2.2.3 NFTs (Non-Fungible Tokens)
The tax classification of NFTs has not yet been specifically detailed under existing regulations in Hong Kong, but according to the general principles of DIPN 39, the tax treatment of NFTs also requires distinguishing the nature of transactions. If held for long-term investment and sold, the profits are considered capital gains, with no profits tax required; if frequently bought and sold for profit-making reasons, the related profits are regarded as trading profits and taxable. Under the Crypto Asset Reporting Framework (CARF), NFTs are clearly included in the category of crypto assets requiring information reporting.

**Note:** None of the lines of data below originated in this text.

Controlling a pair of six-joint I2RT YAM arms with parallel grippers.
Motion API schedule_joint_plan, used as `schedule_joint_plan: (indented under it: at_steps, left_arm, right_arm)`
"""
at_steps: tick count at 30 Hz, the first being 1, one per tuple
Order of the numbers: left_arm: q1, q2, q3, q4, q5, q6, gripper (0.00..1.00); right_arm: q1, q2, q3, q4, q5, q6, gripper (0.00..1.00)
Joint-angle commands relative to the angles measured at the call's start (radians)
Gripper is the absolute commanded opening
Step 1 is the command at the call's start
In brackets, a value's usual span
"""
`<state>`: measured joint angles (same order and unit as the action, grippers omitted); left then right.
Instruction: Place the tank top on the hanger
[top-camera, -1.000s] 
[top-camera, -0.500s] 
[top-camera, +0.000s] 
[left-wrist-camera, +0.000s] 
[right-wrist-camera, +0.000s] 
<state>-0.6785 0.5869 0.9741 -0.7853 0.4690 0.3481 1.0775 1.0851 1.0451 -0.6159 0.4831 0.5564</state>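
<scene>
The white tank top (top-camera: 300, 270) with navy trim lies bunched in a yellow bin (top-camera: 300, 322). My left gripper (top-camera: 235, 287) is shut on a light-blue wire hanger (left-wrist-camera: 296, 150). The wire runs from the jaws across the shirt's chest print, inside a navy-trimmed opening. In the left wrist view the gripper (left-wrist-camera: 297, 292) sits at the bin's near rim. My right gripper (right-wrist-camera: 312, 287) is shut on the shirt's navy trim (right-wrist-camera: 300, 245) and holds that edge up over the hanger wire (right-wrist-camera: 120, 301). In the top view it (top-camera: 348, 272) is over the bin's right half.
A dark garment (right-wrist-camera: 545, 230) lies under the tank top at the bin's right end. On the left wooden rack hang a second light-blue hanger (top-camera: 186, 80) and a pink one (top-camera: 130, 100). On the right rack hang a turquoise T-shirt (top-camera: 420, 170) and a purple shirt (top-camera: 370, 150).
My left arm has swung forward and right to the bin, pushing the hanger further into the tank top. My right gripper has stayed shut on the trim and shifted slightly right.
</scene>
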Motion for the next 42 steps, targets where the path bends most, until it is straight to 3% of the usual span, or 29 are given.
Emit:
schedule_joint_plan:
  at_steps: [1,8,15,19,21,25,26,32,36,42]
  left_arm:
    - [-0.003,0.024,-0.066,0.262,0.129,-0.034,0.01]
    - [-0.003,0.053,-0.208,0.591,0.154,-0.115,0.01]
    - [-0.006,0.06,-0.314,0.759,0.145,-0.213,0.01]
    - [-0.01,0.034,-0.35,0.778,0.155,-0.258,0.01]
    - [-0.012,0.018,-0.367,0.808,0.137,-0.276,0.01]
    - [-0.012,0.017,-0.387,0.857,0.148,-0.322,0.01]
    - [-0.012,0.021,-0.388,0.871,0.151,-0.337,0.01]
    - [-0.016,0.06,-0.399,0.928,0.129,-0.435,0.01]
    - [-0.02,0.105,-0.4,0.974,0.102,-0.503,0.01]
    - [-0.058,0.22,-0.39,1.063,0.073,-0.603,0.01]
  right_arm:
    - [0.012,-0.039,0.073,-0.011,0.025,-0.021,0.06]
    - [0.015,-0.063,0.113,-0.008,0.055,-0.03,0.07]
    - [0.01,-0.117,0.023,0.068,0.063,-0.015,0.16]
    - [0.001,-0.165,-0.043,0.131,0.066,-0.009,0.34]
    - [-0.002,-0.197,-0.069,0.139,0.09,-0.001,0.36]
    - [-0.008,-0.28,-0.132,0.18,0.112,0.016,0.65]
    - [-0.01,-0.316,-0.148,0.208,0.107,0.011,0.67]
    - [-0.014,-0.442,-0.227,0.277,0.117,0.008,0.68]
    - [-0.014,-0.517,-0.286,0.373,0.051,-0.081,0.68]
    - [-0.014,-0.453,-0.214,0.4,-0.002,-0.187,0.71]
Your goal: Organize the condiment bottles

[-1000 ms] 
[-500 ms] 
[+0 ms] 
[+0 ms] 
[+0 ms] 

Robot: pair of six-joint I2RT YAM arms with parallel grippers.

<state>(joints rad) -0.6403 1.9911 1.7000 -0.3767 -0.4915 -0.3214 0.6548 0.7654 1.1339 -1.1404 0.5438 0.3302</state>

2.2.4 Staking/Mining Rewards
The tax treatment of digital asset rewards obtained through staking or mining depends on the acquisition scenario. If new cryptocurrencies obtained through airdrops or forks occur in the course of operating crypto-related businesses, they are considered business income and taxed under profits tax regulations; if randomly obtained during personal investment activities without engaging in business activities, no profits tax is required. The Guidance on Virtual Asset Staking Services explicitly requires institutions that conduct staking operations to fully record and retain key information related to staking income for a period not less than 7 years.
DIPN 39 Article 18 states: "If mining/staking activities constitute business operations, the rewards obtained are considered business income and subject to profits tax; if they are personal amateur activities, no tax is payable."
Article 19 of the "Guidance on Virtual Asset Staking Services" clarifies: "Institutions engaged in staking business shall record the time of acquisition, amount, and corresponding taxpayer information of staking proceeds, with a retention period of not less than 7 years."
2.2.5 Digital Assets Held by Funds/Family Investment Control Instruments
According to the "Digital Asset Development Policy Declaration 2.0", the government will submit legislative proposals to incorporate specified digital assets into transactions eligible for profits tax exemption for privately issued funds and family investment control instruments (FOIV). If the proposal is approved by the Legislative Council, the tax exemption will take effect in the 2025/2026 tax year. This means that qualifying privately issued funds and family investment control instruments will enjoy profits tax exemption when conducting transactions related to specified digital assets.
2.3 Boundaries with Other Assets
In terms of tax treatment, there are two clear boundaries regarding the attributes of digital assets: firstly, digital assets are not legal tender; secondly, tax treatment is distinguished by the nature of transactions, with transfers from long-term holdings classified as capital gains (tax exempt) and profits from frequent trading classified as trading profits (taxable).
DIPN 39 Article 7: "Digital assets are not legal tender as defined under the Legal Tender Notes Ordinance of Hong Kong, and their tax treatment does not apply to the special rules for currency transactions; at the same time, the core of tax determination for gains from the transfer of digital assets is to distinguish between capital gains and trading profits, and this principle applies to all types of digital assets."
2.4 Special Classification Considerations
In addition to the classifications mentioned above, there are several special cases that require close attention: tokenized ETFs are explicitly included in the stamp duty exemption scope; specified digital asset transactions held by privately issued funds and family investment control instruments will enjoy profits tax exemptions; and stablecoins are subject to specific regulatory provisions governing their issuance, trading, and services.